Why do I envisage an amendment? It has nothing to do with Gota’s craving to repeal 19A and enact changes to grasp a full-powered executive presidency. No, no, perish that thought; nothing could be further from my mind. The fear in my mind is that it is possible that the virus will be still around for a while, making it infeasible to hold a democratic election even as late as mid-August.
Then how to convene a new parliament by 2 September, that if five years since seating the previous parliament? If for right and proper reasons a general election cannot be conducted at the latest by mid-August (after giving time for new nominations, house to house canvassing, meetings and propaganda) then it will have to be held after 2 September. This is ultra-vires, unless the constitution is amended to permit an extension just this one time for a few months.
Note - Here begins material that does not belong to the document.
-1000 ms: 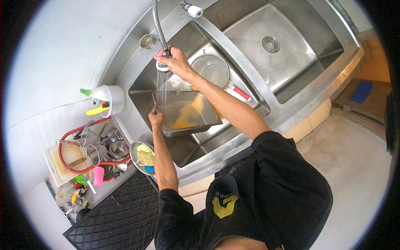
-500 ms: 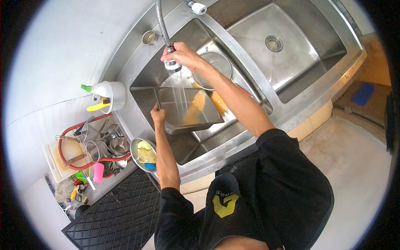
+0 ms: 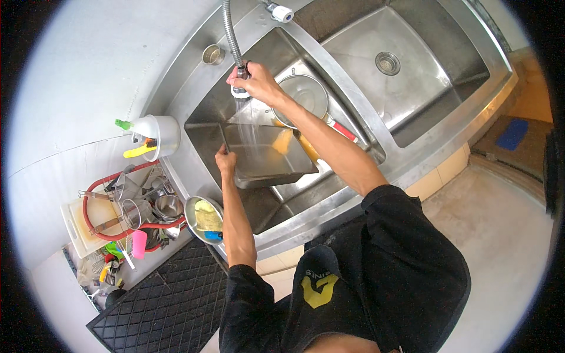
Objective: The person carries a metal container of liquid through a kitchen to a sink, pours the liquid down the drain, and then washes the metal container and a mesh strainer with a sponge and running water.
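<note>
My right hand (image 3: 257, 81) is wrapped round the spray head (image 3: 240, 92) of a hose tap, and water streams from it. Below, my left hand (image 3: 225, 162) grips the rim of a rectangular steel pan (image 3: 276, 178), held tilted in the left sink basin. The water falls into this pan, where an orange-yellow patch (image 3: 283, 141) lies on the bottom. Under my right forearm rests a round, wire-rimmed strainer (image 3: 303, 97) with a red handle, partly hidden. Something yellow-orange beside the pan is mostly covered by my arm.
A bowl with sponges (image 3: 206, 215) stands at the sink's left corner. Behind it is a white bucket (image 3: 168, 136) with a spray bottle. A small metal cup (image 3: 213, 55) sits on the back ledge. Kitchenware fills a red-rimmed rack (image 3: 130, 203). The second basin (image 3: 376, 59) is at right.
The orange patch in the pan has shrunk. The pan has shifted slightly right, and more of the strainer's red handle shows. My right hand still holds the running spray head.
</note>
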Tool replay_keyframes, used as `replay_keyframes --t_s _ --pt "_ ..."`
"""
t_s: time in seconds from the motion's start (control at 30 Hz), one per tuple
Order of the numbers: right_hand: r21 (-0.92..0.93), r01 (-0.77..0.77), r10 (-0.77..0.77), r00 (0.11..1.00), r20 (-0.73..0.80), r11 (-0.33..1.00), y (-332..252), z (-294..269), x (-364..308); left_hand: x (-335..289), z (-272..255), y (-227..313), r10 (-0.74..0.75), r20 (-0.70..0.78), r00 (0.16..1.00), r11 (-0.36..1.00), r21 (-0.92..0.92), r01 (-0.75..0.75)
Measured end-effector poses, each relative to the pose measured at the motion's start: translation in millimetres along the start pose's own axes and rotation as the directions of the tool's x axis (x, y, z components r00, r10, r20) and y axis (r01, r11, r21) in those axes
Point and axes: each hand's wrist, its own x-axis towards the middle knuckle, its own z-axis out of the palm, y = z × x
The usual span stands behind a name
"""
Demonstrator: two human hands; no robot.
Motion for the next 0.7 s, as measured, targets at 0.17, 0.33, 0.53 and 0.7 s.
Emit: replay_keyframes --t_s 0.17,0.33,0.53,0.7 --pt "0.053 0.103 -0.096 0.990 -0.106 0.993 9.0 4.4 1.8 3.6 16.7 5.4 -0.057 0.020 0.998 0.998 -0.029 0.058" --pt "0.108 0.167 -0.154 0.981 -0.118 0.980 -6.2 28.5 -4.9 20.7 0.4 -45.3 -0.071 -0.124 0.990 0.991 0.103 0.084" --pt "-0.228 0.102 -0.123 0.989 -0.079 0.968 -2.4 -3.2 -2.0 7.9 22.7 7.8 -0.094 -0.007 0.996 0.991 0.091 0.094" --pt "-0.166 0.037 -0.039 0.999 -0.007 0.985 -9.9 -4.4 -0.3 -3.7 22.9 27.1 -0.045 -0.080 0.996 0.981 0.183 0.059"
To get this done parliament has to be recalled, near all-party consensus reached and an amendment enacted. I wish to repeat; to do this the March 2 Gazette has to be revoked by the president, parliament has to be recalled and it must legally amend the constitution. After that the EC can be given a clean green light on how to proceed.
Since it is sensible to be prepared for a worst-case scenario it is wise to recall parliament and make initial preparations for a constitutional amendment as indicated above. This can be done in the background. Legislation to meet public health needs and release monies from the Consolidated Fund will be in the foreground.
However, it is my view that this is not enough to deal with a crisis that is likely to drag on for a long time and get very complicated. This is why I am calling for a multi-party inner-cabinet or VCA with division of duties along stipulated lines. Health, police and military activities on coronavirus related matters should be implemented under the direction of the VCA.
There is anxiety that Gotabaya would like to rule alone without hindrance from political opposition, parliament or courts; undeclared despotism. Forming a multi-party virus combat summit at Cabinet level will go some way to alleviating this fear. It will also be conducive to easing ethnic polarisation because Tamil and Muslim leaders will have a role to play in VCA.